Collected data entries
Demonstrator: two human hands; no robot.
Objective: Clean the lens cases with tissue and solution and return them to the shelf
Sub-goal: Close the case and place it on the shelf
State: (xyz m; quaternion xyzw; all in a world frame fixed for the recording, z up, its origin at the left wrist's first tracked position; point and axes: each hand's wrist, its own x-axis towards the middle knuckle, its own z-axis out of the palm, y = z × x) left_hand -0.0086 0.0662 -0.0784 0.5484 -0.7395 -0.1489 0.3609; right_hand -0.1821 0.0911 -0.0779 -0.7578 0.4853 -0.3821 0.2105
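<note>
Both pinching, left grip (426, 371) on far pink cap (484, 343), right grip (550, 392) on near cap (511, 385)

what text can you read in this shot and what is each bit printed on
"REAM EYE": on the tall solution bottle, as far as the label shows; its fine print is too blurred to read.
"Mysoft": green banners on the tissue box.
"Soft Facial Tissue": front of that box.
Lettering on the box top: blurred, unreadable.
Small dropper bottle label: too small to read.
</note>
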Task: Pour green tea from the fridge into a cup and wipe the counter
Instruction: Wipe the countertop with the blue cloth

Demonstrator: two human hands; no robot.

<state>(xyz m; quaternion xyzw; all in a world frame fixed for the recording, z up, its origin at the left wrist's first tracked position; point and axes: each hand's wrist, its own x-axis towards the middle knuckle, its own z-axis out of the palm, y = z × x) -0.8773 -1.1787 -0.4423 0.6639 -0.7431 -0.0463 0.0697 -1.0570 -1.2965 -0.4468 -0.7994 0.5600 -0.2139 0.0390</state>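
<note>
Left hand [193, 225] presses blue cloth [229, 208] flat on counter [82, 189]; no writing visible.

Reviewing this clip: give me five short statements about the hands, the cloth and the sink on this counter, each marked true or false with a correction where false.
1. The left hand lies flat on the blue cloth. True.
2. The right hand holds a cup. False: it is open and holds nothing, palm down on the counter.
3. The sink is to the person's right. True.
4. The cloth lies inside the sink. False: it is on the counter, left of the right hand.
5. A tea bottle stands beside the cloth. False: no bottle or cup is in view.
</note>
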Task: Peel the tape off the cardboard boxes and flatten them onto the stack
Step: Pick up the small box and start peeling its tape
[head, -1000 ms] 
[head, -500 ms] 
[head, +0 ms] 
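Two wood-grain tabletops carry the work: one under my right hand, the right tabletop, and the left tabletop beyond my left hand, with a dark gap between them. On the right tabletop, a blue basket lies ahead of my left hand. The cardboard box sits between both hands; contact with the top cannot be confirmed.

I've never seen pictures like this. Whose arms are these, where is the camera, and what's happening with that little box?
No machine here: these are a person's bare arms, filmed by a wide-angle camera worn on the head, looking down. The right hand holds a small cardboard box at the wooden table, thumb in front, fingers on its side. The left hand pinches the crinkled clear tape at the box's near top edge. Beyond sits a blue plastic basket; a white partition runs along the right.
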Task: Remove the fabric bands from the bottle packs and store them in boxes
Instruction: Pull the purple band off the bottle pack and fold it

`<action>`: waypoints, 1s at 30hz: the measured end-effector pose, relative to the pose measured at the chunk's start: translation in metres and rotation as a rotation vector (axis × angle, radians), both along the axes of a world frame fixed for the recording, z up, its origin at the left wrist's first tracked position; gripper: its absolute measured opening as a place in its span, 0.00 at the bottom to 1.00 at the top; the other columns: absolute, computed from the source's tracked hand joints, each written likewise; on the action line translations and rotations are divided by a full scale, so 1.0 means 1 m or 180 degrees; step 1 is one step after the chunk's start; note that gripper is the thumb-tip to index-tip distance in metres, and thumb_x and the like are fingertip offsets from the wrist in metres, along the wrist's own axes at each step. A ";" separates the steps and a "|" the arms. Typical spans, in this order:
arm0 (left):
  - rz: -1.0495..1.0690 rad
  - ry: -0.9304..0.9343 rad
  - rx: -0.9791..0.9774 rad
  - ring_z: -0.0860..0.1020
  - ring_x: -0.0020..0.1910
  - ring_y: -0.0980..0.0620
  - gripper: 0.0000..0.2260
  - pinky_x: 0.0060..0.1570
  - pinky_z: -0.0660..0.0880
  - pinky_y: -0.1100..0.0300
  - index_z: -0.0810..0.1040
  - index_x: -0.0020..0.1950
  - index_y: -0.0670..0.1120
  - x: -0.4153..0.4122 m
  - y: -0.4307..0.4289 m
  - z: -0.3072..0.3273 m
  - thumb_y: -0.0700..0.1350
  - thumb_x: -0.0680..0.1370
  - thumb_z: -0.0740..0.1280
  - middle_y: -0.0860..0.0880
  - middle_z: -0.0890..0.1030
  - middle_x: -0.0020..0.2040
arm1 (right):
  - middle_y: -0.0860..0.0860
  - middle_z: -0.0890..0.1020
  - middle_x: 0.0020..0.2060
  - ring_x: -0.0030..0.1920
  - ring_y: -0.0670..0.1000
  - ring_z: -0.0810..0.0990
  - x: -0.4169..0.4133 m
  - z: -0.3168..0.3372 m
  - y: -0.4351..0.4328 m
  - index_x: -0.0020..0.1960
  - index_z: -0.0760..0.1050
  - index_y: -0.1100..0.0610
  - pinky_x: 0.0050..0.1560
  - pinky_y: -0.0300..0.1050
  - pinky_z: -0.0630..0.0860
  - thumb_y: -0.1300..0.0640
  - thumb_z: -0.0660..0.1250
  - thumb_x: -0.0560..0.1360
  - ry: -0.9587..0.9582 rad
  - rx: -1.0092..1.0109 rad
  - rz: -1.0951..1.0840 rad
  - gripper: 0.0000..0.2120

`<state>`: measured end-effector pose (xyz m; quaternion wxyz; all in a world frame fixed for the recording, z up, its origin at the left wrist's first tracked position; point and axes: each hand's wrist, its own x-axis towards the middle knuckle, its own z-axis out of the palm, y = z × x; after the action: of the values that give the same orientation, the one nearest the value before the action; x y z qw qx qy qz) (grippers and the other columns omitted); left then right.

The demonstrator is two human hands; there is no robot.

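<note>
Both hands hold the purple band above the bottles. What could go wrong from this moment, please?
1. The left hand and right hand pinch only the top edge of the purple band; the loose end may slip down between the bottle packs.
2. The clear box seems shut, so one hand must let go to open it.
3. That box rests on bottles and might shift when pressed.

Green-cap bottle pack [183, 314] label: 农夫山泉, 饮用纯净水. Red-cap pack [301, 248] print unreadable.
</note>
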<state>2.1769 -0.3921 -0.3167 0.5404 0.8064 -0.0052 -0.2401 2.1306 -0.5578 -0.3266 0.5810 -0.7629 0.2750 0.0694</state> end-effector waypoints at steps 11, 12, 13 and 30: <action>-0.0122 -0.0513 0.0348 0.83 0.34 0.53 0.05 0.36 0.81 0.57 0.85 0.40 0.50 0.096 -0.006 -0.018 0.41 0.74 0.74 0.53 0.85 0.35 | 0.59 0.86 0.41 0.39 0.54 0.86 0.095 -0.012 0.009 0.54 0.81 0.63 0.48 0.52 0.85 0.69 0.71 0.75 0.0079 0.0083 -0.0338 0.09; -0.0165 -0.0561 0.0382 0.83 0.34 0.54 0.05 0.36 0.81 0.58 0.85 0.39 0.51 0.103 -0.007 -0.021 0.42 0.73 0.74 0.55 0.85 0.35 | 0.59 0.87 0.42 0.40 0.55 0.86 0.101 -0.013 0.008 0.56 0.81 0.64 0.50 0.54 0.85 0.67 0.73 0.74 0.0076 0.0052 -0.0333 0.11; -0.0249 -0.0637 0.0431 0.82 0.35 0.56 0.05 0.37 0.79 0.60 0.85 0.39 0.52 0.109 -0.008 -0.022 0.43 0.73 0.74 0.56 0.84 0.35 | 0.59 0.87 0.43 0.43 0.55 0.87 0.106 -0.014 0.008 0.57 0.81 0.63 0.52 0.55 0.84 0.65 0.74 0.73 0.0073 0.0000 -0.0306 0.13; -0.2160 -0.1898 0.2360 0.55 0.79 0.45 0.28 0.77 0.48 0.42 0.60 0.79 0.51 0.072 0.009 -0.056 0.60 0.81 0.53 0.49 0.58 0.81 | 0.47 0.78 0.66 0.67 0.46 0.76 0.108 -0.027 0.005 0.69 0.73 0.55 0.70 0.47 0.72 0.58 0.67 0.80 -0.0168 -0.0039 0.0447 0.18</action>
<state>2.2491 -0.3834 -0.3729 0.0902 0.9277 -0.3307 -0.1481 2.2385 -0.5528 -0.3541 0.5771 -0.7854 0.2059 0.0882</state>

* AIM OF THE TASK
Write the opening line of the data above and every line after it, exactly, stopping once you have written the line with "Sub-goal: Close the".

* ANSWER TO THE PROBLEM
Demonstrator: two human hands; no robot.
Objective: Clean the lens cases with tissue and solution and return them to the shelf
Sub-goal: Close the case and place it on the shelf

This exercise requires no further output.